**Task goal**.
Repeat the data in full. Every line must match.

**Material provided**.
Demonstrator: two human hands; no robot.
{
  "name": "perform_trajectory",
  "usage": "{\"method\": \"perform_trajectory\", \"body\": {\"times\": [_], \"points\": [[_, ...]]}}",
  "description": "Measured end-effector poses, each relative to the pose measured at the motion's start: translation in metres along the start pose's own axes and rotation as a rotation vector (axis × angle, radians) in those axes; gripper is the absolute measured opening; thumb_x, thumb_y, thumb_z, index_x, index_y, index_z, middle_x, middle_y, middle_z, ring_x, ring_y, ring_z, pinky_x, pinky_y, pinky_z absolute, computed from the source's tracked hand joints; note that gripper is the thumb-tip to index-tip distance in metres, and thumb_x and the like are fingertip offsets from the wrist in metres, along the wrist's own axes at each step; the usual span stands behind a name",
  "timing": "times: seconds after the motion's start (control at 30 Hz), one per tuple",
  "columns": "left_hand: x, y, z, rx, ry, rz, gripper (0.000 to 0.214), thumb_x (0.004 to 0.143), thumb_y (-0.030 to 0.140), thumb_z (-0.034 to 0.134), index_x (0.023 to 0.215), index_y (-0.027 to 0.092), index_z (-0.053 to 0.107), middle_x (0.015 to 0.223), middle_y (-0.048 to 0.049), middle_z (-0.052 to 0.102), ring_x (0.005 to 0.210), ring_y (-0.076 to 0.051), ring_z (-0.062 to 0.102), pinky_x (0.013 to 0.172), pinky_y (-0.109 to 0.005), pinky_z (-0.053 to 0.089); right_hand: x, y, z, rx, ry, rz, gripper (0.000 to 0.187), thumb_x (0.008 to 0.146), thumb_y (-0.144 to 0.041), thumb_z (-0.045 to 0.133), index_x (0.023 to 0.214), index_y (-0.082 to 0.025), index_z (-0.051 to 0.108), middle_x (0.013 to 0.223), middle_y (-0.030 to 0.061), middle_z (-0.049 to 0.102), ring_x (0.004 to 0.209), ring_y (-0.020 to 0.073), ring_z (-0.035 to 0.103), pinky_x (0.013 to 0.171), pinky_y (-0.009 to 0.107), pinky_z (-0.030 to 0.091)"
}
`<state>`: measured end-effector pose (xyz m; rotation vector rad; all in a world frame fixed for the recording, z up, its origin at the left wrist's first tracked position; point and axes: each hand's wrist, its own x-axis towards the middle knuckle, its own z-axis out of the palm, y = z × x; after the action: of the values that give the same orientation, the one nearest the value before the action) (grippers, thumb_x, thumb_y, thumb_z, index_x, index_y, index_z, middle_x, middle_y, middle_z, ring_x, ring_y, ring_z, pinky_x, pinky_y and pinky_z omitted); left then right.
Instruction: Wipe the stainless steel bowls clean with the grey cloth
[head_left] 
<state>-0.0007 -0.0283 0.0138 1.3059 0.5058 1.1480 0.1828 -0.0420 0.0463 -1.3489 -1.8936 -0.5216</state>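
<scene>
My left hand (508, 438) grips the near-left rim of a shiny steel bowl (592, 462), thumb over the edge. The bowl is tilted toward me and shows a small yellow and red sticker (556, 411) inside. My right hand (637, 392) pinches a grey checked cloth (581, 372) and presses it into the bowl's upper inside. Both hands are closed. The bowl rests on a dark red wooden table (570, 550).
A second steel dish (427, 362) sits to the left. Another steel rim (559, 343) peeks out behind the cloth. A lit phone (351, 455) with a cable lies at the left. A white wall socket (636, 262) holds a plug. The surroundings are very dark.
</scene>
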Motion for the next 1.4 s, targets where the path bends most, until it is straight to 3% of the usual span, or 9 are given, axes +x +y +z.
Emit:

**Response**.
Demonstrator: two human hands; no robot.
{
  "name": "perform_trajectory",
  "usage": "{\"method\": \"perform_trajectory\", \"body\": {\"times\": [_], \"points\": [[_, ...]]}}",
  "description": "Measured end-effector poses, each relative to the pose measured at the motion's start: translation in metres along the start pose's own axes and rotation as a rotation vector (axis × angle, radians) in those axes; gripper is the absolute measured opening; thumb_x, thumb_y, thumb_z, index_x, index_y, index_z, middle_x, middle_y, middle_z, ring_x, ring_y, ring_z, pinky_x, pinky_y, pinky_z absolute, computed from the source's tracked hand joints; note that gripper is the thumb-tip to index-tip distance in metres, and thumb_x and the like are fingertip offsets from the wrist in metres, along the wrist's own axes at each step; the usual span stands behind a name",
  "timing": "times: seconds after the motion's start (control at 30 Hz), one per tuple",
  "columns": "left_hand: x, y, z, rx, ry, rz, gripper (0.000 to 0.214), thumb_x (0.004 to 0.143), thumb_y (-0.030 to 0.140), thumb_z (-0.034 to 0.134), index_x (0.023 to 0.215), index_y (-0.027 to 0.092), index_z (-0.053 to 0.107), middle_x (0.015 to 0.223), middle_y (-0.048 to 0.049), middle_z (-0.052 to 0.102), ring_x (0.005 to 0.210), ring_y (-0.076 to 0.051), ring_z (-0.062 to 0.102), pinky_x (0.013 to 0.172), pinky_y (-0.109 to 0.005), pinky_z (-0.053 to 0.089); right_hand: x, y, z, rx, ry, rz, gripper (0.000 to 0.187), thumb_x (0.008 to 0.146), thumb_y (-0.144 to 0.041), thumb_z (-0.045 to 0.133), index_x (0.023 to 0.214), index_y (-0.082 to 0.025), index_z (-0.051 to 0.108), middle_x (0.013 to 0.223), middle_y (-0.030 to 0.061), middle_z (-0.049 to 0.102), ring_x (0.004 to 0.209), ring_y (-0.020 to 0.073), ring_z (-0.035 to 0.103), pinky_x (0.013 to 0.171), pinky_y (-0.009 to 0.107), pinky_z (-0.030 to 0.091)"
}
`<state>`: measured end-effector pose (xyz m; rotation vector rad; all in a world frame fixed for the recording, z up, its origin at the left wrist's first tracked position; point and axes: each hand's wrist, its own x-axis towards the middle knuckle, its own z-axis out of the palm, y = z × x; after the action: of the values that give the same orientation, the one nearest the value before the action) (grippers, thumb_x, thumb_y, thumb_z, index_x, index_y, index_z, middle_x, middle_y, middle_z, ring_x, ring_y, ring_z, pinky_x, pinky_y and pinky_z omitted); left then right.
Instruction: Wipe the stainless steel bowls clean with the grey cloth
[head_left] 
<state>-0.0007 -0.0283 0.0138 1.3059 0.5058 1.1480 0.1828 -0.0420 0.0463 -1.3489 -1.8936 -0.5216</state>
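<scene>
My left hand (508, 438) grips the near-left rim of a shiny steel bowl (592, 462), thumb over the edge. The bowl is tilted toward me and shows a small yellow and red sticker (556, 411) inside. My right hand (637, 392) pinches a grey checked cloth (581, 372) and presses it into the bowl's upper inside. Both hands are closed. The bowl rests on a dark red wooden table (570, 550).
A second steel dish (427, 362) sits to the left. Another steel rim (559, 343) peeks out behind the cloth. A lit phone (351, 455) with a cable lies at the left. A white wall socket (636, 262) holds a plug. The surroundings are very dark.
</scene>
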Motion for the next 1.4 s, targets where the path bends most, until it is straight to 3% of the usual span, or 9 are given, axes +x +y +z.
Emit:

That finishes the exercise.